Hirsch v. May

Citation146 P. 831,75 Or. 403
PartiesHIRSCH v. MAY. [d]
Decision Date09 March 1915
CourtSupreme Court of Oregon

Department 1.

Appeal from Circuit Court, Multnomah County; George N. Davis, Judge.

Action by Sanford Hirsch against Emanuel May. Judgment for plaintiff, and defendant appeals. Affirmed.

The amended complaint states:

"That heretofore the above-named plaintiff and defendant had mutual claims and accounts against each other, concerning which a dispute arose, and thereafter on or about the 1st day of April, 1913, in order to settle said dispute a balance was struck, at which time it was agreed that in settlement of all controversies and disputes between the plaintiff and defendant said balance as agreed upon, to be the sum of $530, which amount the plaintiff agreed to accept and the defendant agreed to pay to the plaintiff on demand; that demand has been made of the defendant for the payment of said sum of $530, and he has failed and neglected to pay the same or any part thereof, and the whole is now due and owing from the defendant to the plaintiff herein."

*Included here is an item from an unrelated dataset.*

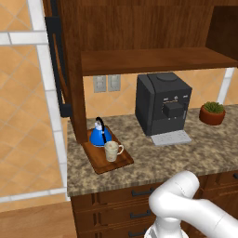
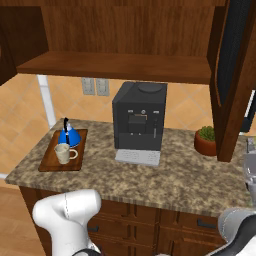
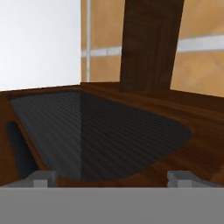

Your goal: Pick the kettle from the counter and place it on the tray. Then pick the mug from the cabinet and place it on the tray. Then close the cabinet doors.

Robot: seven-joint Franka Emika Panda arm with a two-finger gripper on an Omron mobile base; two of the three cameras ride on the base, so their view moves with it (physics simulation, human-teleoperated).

The pleading closes with a demand for judgment in the sum of $530 and for costs and disbursements. The defendant assailed this complaint by motion to make more definite and certain and by demurrer, both of which were overruled. He then filed what is termed in the abstract of record an answer and cross-bill in equity, which stated, "Comes now the defendant, and for answer to the amended complaint herein, pleads as follows," admitting all the allegations of the complaint except the legal conclusion that the balance named was due and owing from the defendant to the plaintiff.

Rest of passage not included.